Friday, May 20, 2011

Friday Watch


Evening Headlines


Bloomberg:

  • Strauss-Kahn Granted $1 Million Bail Pending Trial. Dominique Strauss-Kahn, the former International Monetary Fund chief charged with sexually assaulting and attempting to rape a hotel housekeeper, may be spending his last night in jail on Rikers Island after a judge said he can go free on bail while awaiting trial. Strauss-Kahn, 62, who was granted bail yesterday after his fifth night in custody, will be released when he meets the requirements set by the court, said William Taylor, his lawyer. Taylor said he thought Strauss-Kahn may be able to leave the prison today. The bail conditions imposed by New York state Supreme Court Justice Michael Obus include posting $1 million in cash and a $5 million insurance bond secured by his house. He must wear an electronic monitor and have an armed guard at all times. He won’t be able to leave his residence except for legal, medical and religious travel.
  • Bank of Japan Refrains From Adding Stimulus. The Bank of Japan’s policy board unanimously voted to maintain monetary policy even after a report yesterday showed the country slipped into a recession following a record earthquake. Governor Masaaki Shirakawa and his eight colleagues decided to maintain a 30-trillion yen ($370 billion) credit program and a 10-trillion yen asset-purchase fund that represent the bank’s main policy tools. Deputy Governor Kiyohiko Nishimura dropped his call made last month to expand asset buys to provide more stimulus. The key overnight rate was kept at zero to 0.1 percent.
  • Patriot Act to Be Extended to 2015 in Congressional Accord. Congressional leaders reached agreement on extending the USA Patriot Act until June 1, 2015, providing law enforcement continued powers to track suspected terrorists that include the use of roving wiretaps. The Senate will move the legislation on May 23 under a timetable Senate Majority Harry Reid established late today, and a spokesman for House Speaker John Boehner said he plans to have a House vote on it before the law expires May 27. “The speaker supports this common-sense proposal because this law has been crucial to detecting and disrupting terrorist plots and protecting the American people,” said Boehner spokesman Michael Steel.
  • Liberty Media Offers $1 Billion for Barnes & Noble. Barnes & Noble Inc. (BKS), the U.S. bookstore chain that began exploring a possible sale last year, said it received an offer from John Malone’s Liberty Media to buy the company for about $1 billion in cash. Liberty Media offered $17 a share, a 20 percent premium to the closing price today, the company said in a statement. A special committee of the Barnes & Noble board will evaluate the proposal, which is subject to reaching a definitive purchase agreement, shareholder and regulatory approvals.

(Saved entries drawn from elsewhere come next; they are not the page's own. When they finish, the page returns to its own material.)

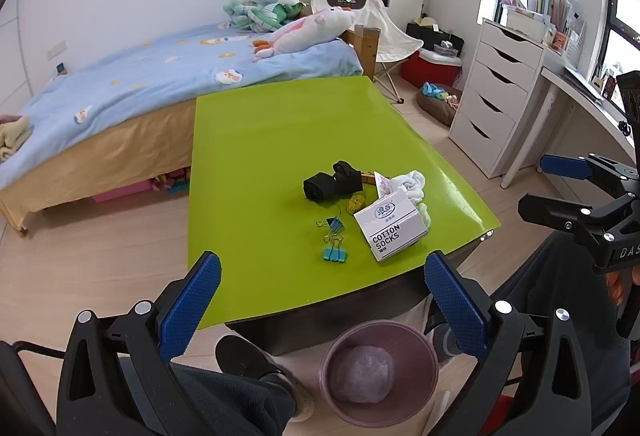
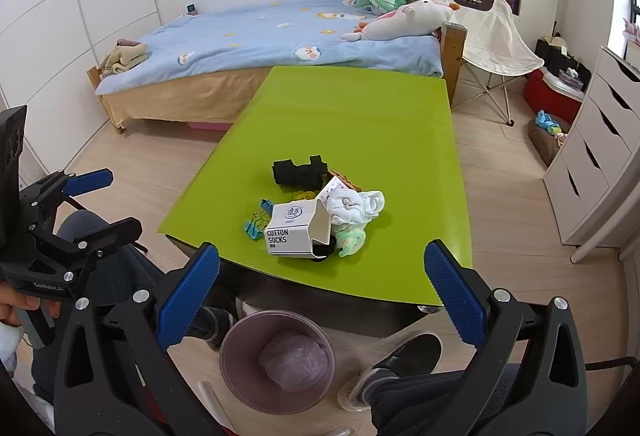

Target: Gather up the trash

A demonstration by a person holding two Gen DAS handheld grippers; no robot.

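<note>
**Both tools wide open, empty, above the bin; trash pile on worktop**

Left tool (image 1: 322,300) and right tool (image 2: 322,290): blue pads spread wide apart, nothing between them. Each hangs off the near edge of the green worktop (image 1: 256,139), over a mauve bin (image 1: 378,372) on the floor. The bin holds one pale crumpled wad (image 1: 362,374).

Pile sits near the worktop's front right corner:
- white carton (image 1: 390,230), printed "COTTON SOCKS", round logo on the top panel; logo text too small to read
- black rolled socks (image 1: 332,181) behind it
- white fabric bundle (image 1: 410,183) touching the carton's far side
- blue binder clips (image 1: 334,242) just left of the carton
- small yellow item (image 1: 355,203) between socks and carton, can't identify

Writing on hardware: "DAS…" on the right tool's body in the left view, cut off; the left tool's body in the right view reads roughly "GenRobot.AI", small, not sure.

View differences:
- right view only: carton's open end flap (image 2: 320,226), a dark item inside the opening, pale green fabric (image 2: 350,238) beside it
- left view: clips fully visible; right view has them half hidden behind the carton
- left view only: white drawer unit (image 1: 494,97) front on, desk under the window
</note>
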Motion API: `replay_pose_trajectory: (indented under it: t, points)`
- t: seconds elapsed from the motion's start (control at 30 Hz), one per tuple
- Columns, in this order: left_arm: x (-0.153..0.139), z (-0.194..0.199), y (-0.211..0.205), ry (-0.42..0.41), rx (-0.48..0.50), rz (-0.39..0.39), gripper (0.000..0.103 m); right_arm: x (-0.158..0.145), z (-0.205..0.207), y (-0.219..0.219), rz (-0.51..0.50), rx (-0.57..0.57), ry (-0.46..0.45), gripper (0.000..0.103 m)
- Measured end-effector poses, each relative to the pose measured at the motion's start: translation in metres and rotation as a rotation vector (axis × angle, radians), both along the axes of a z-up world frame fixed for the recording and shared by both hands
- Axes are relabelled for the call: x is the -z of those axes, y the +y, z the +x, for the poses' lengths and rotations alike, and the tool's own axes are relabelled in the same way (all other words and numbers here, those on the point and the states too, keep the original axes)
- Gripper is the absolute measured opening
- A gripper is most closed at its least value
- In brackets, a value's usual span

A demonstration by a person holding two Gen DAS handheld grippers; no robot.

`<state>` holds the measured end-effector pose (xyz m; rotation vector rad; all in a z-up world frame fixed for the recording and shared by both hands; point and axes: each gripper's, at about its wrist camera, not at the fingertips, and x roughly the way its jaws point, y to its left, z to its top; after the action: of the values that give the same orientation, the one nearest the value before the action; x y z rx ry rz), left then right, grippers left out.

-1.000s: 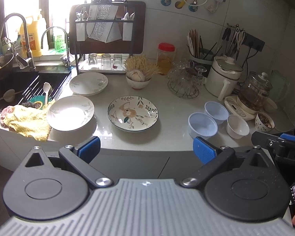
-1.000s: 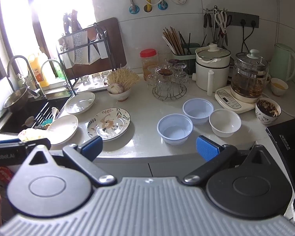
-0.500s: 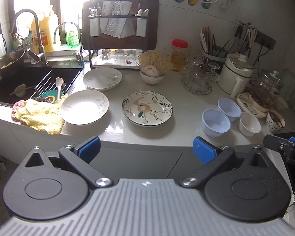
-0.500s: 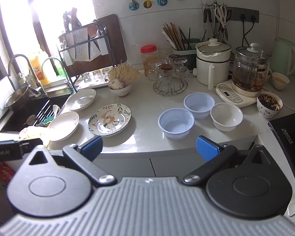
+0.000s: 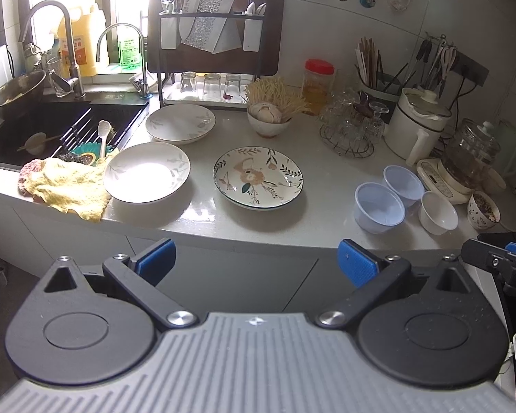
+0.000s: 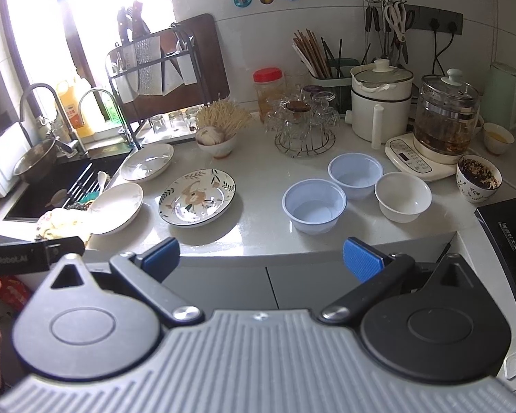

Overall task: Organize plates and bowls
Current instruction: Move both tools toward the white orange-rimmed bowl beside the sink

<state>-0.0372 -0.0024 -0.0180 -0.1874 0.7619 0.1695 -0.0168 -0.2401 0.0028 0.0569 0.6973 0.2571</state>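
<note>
Three plates are lying on the bench (image 5: 326,172): a floral plate (image 5: 258,178) at the centre, a plain white plate (image 5: 147,172) to its left with its rim touching a yellow cloth (image 5: 68,186), and a second white plate (image 5: 180,123) behind that one, near the sink (image 5: 51,127). Three empty bowls are sitting in a tight cluster to the right: two pale blue bowls, the nearer (image 6: 314,205) and the farther (image 6: 355,175), and one white bowl (image 6: 402,197) just beside them. A fourth bowl (image 5: 268,120), holding garlic, is standing behind the floral plate.

The front edge of the bench is running below the plates and bowls; the nearer blue bowl and the plain white plate are sitting closest to it. Bare bench is lying open between the floral plate and the bowl cluster. The back of the bench is crowded by a glass rack (image 6: 304,127), a white pot (image 6: 382,103) and a glass kettle (image 6: 443,117).

I am holding my left fingers (image 5: 257,263) spread wide and off the bench, in front of the cabinet doors, gripping nothing. My right fingers (image 6: 261,258) are likewise standing wide apart, touching nothing, below the bench edge.
</note>
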Motion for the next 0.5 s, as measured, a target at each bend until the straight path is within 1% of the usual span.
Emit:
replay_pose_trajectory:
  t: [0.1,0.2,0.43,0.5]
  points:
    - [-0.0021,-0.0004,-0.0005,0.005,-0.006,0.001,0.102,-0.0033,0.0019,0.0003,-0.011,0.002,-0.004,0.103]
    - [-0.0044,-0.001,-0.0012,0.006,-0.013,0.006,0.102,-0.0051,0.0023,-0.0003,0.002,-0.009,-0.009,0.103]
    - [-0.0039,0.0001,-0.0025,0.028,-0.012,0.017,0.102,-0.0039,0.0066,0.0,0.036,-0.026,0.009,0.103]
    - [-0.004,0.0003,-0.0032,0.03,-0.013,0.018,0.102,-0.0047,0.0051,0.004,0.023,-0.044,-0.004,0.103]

  • Iron Ore 'Bubble' Looms, Will Lower Price. The iron ore market has risen to “bubble” levels that will burst as new mines create oversupply of the steelmaking raw material, according to Baosteel Group Corp., China’s second-biggest mill. “There is a bubble in this market, many are gambling,” making acquisitions and investment expensive, Chairman Xu Lejiang said in an interview in Shanghai, without saying when prices would drop. “Everyone who has money is rushing in to invest in iron ore.” Vale SA (VALE3), Rio Tinto Group and BHP Billiton Ltd. (BHP), the three biggest suppliers, plan to spend $45 billion on mines. Macquarie Group Ltd. predicts prices will average about half current levels after 2014 as demand growth in China, the world’s biggest buyer, slows. “The reason the big three keep spending is that they probably think growth in India, Brazil, Russia and South Africa will be sustained, and also because they believe the return on their input would beat those blind investments” by smaller rivals, Xu said. The biggest losers from the new mines may be the speculative companies that haven’t yet started production and their investors, Xu said.

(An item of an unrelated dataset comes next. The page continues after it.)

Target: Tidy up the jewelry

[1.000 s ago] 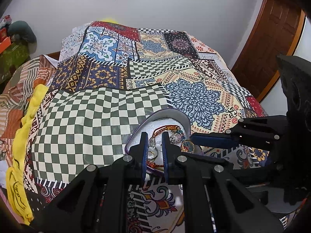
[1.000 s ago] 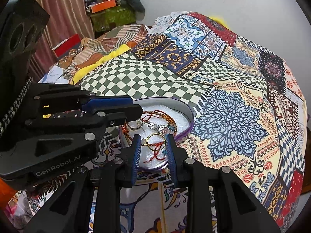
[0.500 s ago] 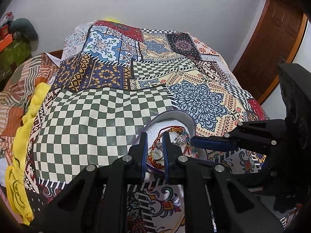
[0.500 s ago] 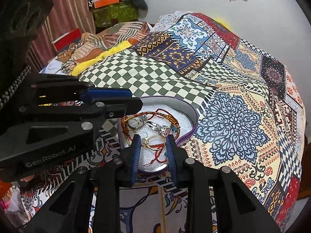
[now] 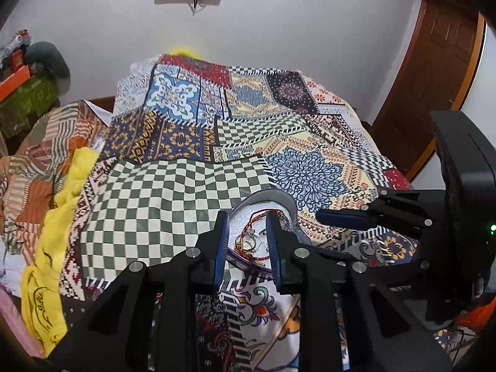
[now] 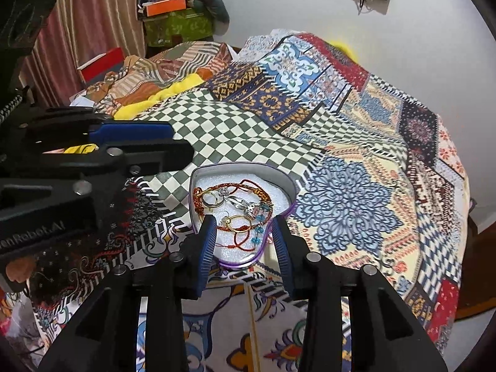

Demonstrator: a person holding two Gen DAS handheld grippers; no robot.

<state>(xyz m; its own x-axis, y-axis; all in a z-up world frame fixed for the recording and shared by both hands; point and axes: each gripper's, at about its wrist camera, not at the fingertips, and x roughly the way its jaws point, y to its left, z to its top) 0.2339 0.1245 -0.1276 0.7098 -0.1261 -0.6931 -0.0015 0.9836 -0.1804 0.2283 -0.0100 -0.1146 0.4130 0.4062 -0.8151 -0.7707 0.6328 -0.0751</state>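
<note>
A heart-shaped tin [image 6: 286, 186] with a purple rim and white foam lining lies on the patchwork bedspread; it also shows in the left wrist view [image 5: 286, 202]. Inside lie a red cord bracelet [image 6: 248, 186], gold rings [image 6: 210, 199], silver rings [image 6: 238, 201] and a gold hoop [image 6: 241, 223]. My right gripper [image 6: 245, 235] is open and empty, held above the tin's near tip. My left gripper [image 5: 247, 241] is open and empty, above the tin's near left side. The left gripper's body [image 6: 77, 167] fills the left of the right wrist view.
The patchwork bedspread [image 6: 356, 155] covers the bed. A yellow cloth [image 5: 59, 232] and striped bedding [image 6: 173, 62] lie along the left side. A wooden door [image 5: 434, 77] stands to the right. Boxes [image 6: 173, 21] are stacked in the far corner.
Both grippers have lifted and pulled back from the tin, and both have opened wider. The jewelry lies in the tin, spread more fully into view.
</note>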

  • Emerging Equity Funds Post First Outflows in Eight Weeks. Emerging-market equity funds reported the first net withdrawals in eight weeks as the strengthening dollar and weakening commodity prices sapped demand for riskier assets, Citigroup Inc. said. Funds investing in developing nations reported outflows of $1.6 billion for the week ended May 18, Citigroup analysts led by Markus Rosgen wrote in a report today, citing data compiled by EPFR Global. “U.S. dollar strength and commodity weakness amidst concerns with Greek debt restructuring has probably led to investor risk aversion and thus selling in emerging-market equities as a risk asset,” the analysts wrote.

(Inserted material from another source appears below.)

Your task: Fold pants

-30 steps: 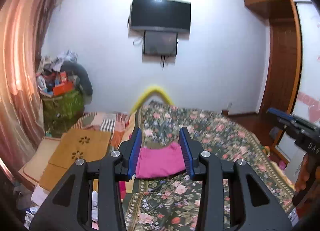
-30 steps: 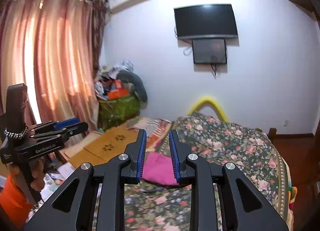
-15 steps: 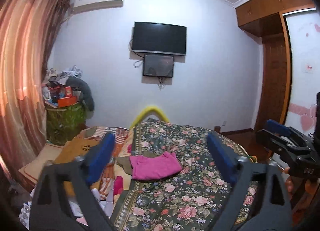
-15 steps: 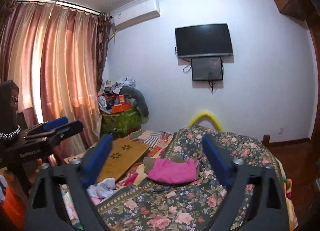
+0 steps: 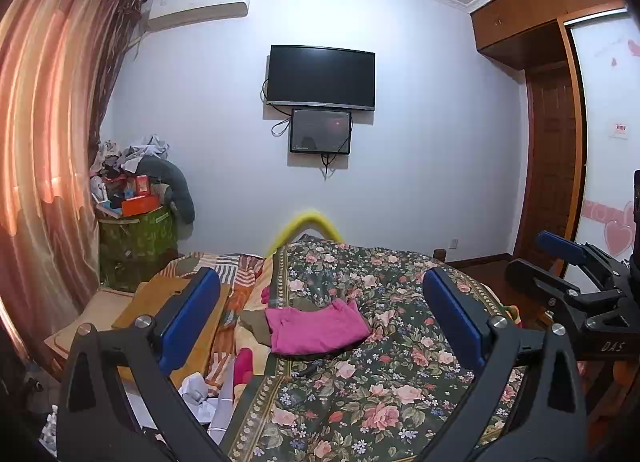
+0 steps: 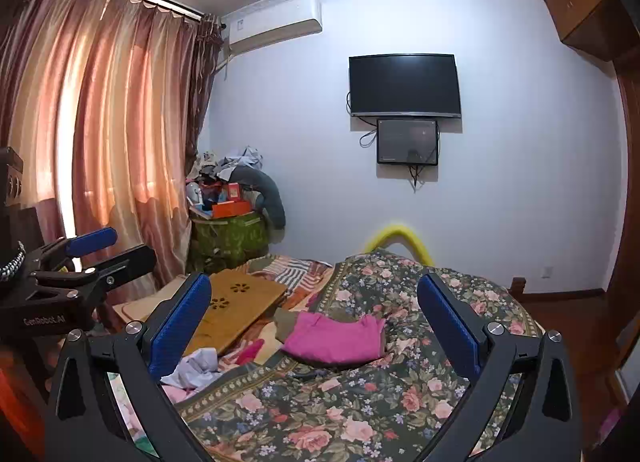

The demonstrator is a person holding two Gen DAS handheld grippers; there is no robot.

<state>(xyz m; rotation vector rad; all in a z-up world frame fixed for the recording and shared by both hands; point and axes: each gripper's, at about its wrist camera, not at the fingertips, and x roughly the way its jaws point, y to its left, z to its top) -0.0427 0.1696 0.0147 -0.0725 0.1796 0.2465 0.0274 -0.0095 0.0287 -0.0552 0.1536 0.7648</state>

  • Food Inflation in India to Climb on Labor, Energy Costs, Commission Says. Food-price inflation in India, Asia’s third-largest economy, may accelerate in the second half as farmers are paying 20 percent more to grow crops, according to the commission that helps set minimum farm-product prices. “The cost of production is going up very fast,” Ashok Gulati, chairman of the Commission for Agricultural Costs and Prices, said in a telephone interview yesterday. “The labor cost has gone up dramatically in the past one year and energy costs are also going up.” Inflation in India has been above 8 percent for 16 months, with the wholesale-price index increasing 8.66 percent in April. Farm-product wholesale prices rose 7.47 percent in the week to May 7 from a year earlier, the trade ministry said yesterday.
Wall Street Journal:
  • Obama's Israel Surprise. President Barack Obama, seeking to get ahead of historic changes rolling through the Middle East, promised support for democratic uprisings in the Arab world and called for the first time to begin negotiations for a Palestinian state based on Israel's pre-1967 borders. Mr. Obama, in a wide-ranging speech on the Mideast, stressed to a global audience—the speech was broadcast in English, Arabic and Farsi. With grievances deep and ideological lines drawn decades ago, some in the Mideast, including Israel's prime minister, said Mr. Obama went too far; some pro-Israel U.S. lawmakers agreed. Others, from Palestinians to Arab diplomats, said he didn't go far enough.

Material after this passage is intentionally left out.